§ WHAT TO WORK ON:
The line containing "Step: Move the" marks the end: restate word for word every line from the first line of the entries below through that one.

SOURCE INFORMATION: Begin

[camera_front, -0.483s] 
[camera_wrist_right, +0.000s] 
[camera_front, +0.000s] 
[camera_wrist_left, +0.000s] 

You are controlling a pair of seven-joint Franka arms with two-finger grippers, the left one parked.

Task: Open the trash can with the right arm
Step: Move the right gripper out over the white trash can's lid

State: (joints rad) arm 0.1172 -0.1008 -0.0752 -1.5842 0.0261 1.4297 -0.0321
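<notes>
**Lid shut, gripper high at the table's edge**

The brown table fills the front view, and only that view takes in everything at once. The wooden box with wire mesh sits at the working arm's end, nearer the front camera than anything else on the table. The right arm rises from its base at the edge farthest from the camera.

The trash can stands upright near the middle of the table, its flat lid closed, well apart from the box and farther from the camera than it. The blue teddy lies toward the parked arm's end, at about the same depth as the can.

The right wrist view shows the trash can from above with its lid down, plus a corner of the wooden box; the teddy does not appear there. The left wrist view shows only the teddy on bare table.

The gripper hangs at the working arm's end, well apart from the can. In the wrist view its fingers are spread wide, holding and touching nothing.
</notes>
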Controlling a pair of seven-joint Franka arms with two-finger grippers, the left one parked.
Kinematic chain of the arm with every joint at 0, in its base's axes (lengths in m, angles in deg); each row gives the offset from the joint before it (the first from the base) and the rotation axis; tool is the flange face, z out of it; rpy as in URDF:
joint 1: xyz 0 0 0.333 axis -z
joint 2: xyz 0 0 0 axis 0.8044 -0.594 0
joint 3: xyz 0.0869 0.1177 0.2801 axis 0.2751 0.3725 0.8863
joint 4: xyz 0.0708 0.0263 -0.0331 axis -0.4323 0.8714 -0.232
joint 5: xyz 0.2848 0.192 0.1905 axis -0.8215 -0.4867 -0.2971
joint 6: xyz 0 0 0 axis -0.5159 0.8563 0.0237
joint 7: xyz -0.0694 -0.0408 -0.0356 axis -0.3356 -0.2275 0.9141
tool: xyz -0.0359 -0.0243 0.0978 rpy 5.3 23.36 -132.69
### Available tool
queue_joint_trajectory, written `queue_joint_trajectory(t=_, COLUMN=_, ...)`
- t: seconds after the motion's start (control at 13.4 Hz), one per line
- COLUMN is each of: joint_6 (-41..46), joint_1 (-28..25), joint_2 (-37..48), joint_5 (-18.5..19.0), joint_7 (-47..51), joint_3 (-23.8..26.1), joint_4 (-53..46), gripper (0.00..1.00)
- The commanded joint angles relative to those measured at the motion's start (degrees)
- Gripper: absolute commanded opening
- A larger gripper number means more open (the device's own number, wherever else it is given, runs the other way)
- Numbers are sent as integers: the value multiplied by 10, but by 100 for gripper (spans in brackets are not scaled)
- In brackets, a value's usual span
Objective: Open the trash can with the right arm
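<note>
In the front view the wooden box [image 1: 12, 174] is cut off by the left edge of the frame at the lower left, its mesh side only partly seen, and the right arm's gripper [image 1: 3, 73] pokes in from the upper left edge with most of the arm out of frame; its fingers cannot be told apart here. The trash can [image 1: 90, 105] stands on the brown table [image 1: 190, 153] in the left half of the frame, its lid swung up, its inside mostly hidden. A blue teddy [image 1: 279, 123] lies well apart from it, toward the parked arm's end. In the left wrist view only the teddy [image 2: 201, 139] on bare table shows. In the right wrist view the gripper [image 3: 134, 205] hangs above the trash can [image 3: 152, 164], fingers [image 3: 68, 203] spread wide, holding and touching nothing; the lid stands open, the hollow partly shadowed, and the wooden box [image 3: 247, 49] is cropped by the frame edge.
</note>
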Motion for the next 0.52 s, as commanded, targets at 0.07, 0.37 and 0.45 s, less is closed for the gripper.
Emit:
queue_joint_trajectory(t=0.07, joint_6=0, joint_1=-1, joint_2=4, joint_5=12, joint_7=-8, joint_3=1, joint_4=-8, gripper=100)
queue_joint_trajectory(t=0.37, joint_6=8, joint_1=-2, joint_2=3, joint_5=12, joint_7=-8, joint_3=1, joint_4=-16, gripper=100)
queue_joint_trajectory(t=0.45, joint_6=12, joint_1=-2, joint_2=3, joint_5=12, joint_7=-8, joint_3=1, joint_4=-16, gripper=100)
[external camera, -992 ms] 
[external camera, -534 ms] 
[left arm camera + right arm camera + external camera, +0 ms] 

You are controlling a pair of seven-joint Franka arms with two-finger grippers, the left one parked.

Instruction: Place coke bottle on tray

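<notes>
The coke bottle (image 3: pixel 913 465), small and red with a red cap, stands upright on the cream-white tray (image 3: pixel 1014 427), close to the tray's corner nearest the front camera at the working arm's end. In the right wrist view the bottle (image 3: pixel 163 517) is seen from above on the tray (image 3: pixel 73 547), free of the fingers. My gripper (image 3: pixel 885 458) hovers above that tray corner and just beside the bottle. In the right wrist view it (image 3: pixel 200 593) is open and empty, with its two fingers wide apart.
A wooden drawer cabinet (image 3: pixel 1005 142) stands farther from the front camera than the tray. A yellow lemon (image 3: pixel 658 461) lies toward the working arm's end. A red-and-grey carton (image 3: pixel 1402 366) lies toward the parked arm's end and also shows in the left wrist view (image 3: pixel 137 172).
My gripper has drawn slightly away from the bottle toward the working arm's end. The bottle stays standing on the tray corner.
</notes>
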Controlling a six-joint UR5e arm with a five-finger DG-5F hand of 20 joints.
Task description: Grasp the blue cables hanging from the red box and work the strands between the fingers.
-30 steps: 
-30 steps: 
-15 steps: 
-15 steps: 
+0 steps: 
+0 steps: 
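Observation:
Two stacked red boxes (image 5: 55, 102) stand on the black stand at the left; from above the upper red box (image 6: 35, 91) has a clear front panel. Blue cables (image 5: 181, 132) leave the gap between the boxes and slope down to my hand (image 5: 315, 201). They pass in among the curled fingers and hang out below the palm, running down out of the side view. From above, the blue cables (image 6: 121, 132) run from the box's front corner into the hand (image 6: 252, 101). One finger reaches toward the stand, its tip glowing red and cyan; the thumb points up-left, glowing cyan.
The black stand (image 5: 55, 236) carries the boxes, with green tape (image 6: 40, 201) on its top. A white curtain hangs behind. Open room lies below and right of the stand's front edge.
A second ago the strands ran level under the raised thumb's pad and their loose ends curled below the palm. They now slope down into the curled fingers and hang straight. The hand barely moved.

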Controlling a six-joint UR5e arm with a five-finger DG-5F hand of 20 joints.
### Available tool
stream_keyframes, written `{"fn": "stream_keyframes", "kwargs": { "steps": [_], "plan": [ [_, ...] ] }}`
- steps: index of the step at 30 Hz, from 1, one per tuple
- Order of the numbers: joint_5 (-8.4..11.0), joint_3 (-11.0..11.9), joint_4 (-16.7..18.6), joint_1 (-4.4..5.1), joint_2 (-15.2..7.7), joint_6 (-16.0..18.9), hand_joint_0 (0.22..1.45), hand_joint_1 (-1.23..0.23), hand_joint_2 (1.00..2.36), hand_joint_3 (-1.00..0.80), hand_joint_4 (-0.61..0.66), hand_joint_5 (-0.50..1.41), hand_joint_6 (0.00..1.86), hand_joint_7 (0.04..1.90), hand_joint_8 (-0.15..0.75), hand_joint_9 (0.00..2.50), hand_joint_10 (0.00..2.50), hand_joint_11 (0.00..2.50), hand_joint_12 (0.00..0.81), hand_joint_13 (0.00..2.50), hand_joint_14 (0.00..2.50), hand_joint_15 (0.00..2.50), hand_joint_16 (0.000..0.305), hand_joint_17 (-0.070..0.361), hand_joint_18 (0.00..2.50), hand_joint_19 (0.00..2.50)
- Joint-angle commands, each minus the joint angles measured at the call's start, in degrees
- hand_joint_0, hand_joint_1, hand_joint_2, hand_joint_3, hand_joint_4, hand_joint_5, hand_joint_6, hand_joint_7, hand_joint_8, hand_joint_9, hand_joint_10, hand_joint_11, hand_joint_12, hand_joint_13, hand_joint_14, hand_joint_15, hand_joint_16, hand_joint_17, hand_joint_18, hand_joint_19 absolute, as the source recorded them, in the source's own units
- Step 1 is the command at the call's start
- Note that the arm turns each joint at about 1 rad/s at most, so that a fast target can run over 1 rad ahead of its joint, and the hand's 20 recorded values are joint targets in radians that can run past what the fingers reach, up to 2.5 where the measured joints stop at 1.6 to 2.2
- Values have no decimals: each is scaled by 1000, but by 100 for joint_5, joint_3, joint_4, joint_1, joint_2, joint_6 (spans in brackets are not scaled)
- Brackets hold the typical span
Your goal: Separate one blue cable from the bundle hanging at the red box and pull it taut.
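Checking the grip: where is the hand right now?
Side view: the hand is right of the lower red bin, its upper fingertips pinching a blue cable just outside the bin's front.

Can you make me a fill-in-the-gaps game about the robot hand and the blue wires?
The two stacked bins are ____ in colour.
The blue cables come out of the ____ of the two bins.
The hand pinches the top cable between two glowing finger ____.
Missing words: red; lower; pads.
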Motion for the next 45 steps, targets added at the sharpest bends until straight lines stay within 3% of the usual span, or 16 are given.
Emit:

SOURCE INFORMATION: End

§ PROBLEM SOLUTION:
[camera_front, -0.483s] 
[camera_wrist_right, +0.000s] 
[camera_front, +0.000s] 
[camera_wrist_left, +0.000s] 

You are controlling a pair of seven-joint Franka arms with two-finger grippers, the left one parked.

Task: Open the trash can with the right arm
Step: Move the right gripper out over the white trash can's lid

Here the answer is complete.